- _PROBLEM TO SOLVE_: All of the listing below must be repeated word for word. Pictures are the only thing to omit.

============================================================

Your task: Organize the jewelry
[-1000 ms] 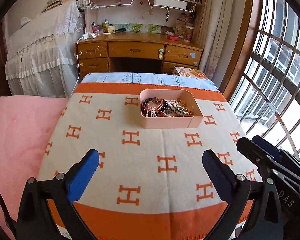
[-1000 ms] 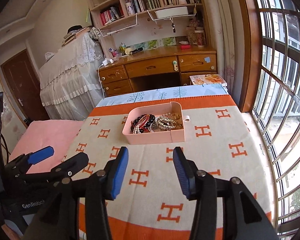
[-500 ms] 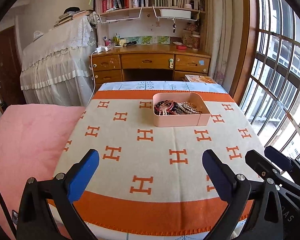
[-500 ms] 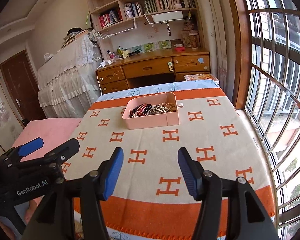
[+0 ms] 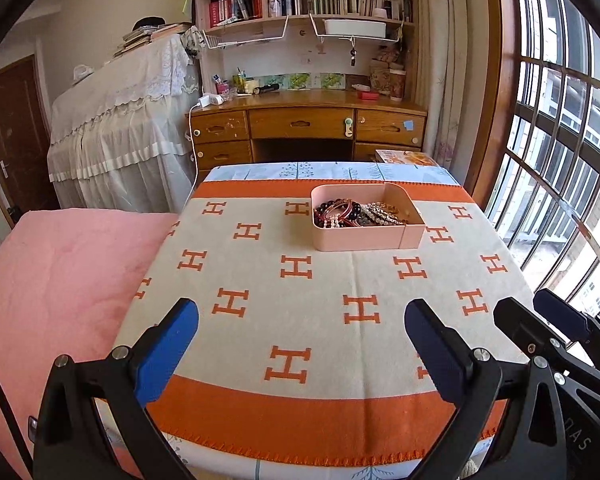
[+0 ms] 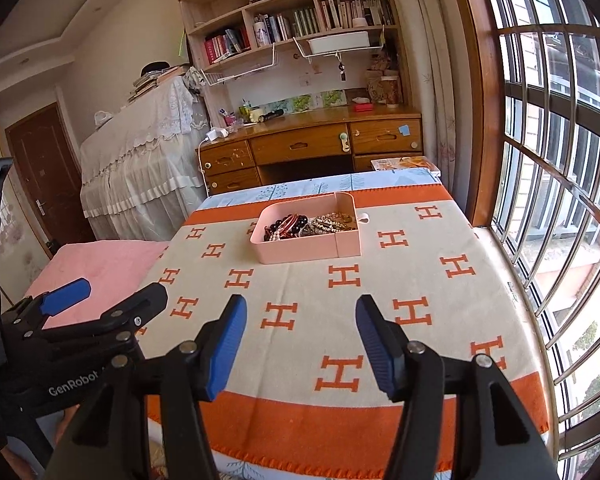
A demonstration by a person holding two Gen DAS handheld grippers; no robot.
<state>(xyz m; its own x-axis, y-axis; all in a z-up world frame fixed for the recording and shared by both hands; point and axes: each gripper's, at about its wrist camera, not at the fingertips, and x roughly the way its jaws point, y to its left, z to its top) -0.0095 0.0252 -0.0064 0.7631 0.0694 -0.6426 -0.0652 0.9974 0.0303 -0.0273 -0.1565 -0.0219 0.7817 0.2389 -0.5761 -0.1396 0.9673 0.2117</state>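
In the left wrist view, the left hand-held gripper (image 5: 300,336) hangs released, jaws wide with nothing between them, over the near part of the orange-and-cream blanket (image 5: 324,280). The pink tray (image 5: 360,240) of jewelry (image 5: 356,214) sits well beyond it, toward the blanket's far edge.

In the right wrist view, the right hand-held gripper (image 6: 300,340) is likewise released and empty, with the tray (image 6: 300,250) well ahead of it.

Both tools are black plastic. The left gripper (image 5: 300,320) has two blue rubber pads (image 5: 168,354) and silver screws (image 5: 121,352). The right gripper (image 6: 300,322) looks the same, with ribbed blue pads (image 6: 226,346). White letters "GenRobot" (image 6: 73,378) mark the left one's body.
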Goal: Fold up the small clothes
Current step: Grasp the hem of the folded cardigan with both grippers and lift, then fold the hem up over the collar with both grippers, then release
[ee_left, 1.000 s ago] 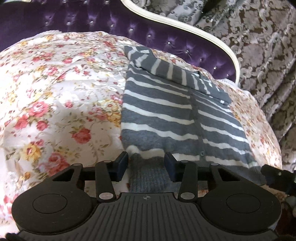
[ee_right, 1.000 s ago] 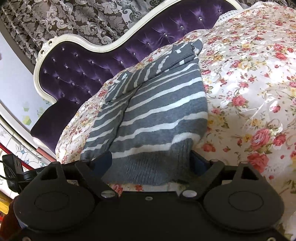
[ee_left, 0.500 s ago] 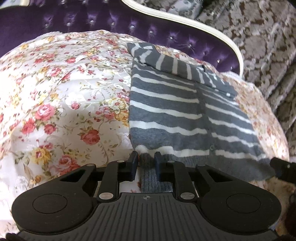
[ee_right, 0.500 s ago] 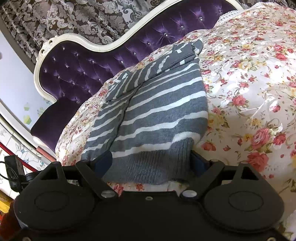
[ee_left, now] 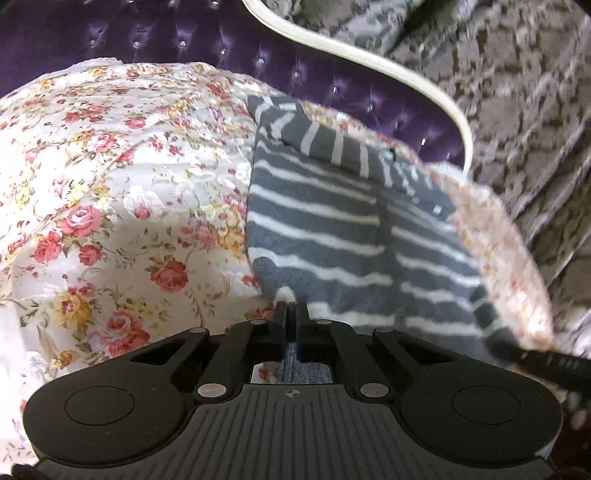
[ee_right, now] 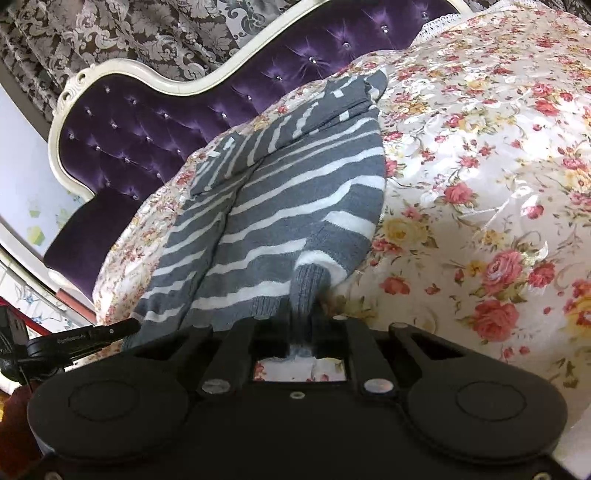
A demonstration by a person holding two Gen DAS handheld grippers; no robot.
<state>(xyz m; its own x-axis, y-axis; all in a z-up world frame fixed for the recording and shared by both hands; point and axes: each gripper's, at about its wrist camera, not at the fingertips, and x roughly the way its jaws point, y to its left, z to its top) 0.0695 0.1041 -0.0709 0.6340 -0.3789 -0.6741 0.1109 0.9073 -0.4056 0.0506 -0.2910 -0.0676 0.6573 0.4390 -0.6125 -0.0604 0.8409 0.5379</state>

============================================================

- _YOUR RESPONSE_:
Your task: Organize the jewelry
[-1000 ms] 
[-1000 ms] 
[-500 ms] 
[-500 ms] 
[+0 ms] 
[+0 ms] 
A demonstration by a person holding two Gen DAS handheld grippers; no robot.
<state>(xyz m; its own x-axis, y-axis; all in a z-up world frame fixed for the recording and shared by both hands; point and axes: each gripper's, at about its wrist camera, not at the fingertips, and x roughly the way its jaws point, y to its left, z to its top) -0.0095 0.0252 -0.0064 0.7631 0.0694 -0.6426 -0.0652 0.9974 0.0303 -0.0273 -0.1565 -0.0219 0.7817 0.2389 -0.5761 -0.1396 0.9673 0.2117</state>
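In the left wrist view, the left hand-held gripper (image 5: 300,336) hangs released, jaws wide with nothing between them, over the near part of the orange-and-cream blanket (image 5: 324,280). The pink tray (image 5: 360,240) of jewelry (image 5: 356,214) sits well beyond it, toward the blanket's far edge.

In the right wrist view, the right hand-held gripper (image 6: 300,340) is likewise released and empty, with the tray (image 6: 300,250) well ahead of it.

Both tools are black plastic. The left gripper (image 5: 300,320) has two blue rubber pads (image 5: 168,354) and silver screws (image 5: 121,352). The right gripper (image 6: 300,322) looks the same, with ribbed blue pads (image 6: 226,346). White letters "GenRobot" (image 6: 73,378) mark the left one's body.
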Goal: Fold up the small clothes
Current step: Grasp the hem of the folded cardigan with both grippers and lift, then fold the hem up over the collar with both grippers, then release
[ee_left, 1.000 s ago] 
[ee_right, 1.000 s ago] 
[ee_left, 0.500 s ago] 
[ee_right, 0.500 s ago] 
[ee_left, now] 
[ee_right, now] 
A demonstration by a person holding two Gen DAS handheld grippers; no robot.
<state>(xyz m; its own x-axis, y-axis; all in a z-up world frame fixed for the recording and shared by both hands; point and axes: each gripper's, at about its wrist camera, not at the fingertips, and x roughly the way its jaws point, y to its left, z to its top) 0.0695 0.1041 -0.0709 0.6340 -0.3789 -0.6741 0.1109 0.9073 -0.4056 0.0506 -0.2910 -0.0676 0.6573 0.4390 -0.6125 -0.0604 0.8409 0.5379</state>

The exercise is done now.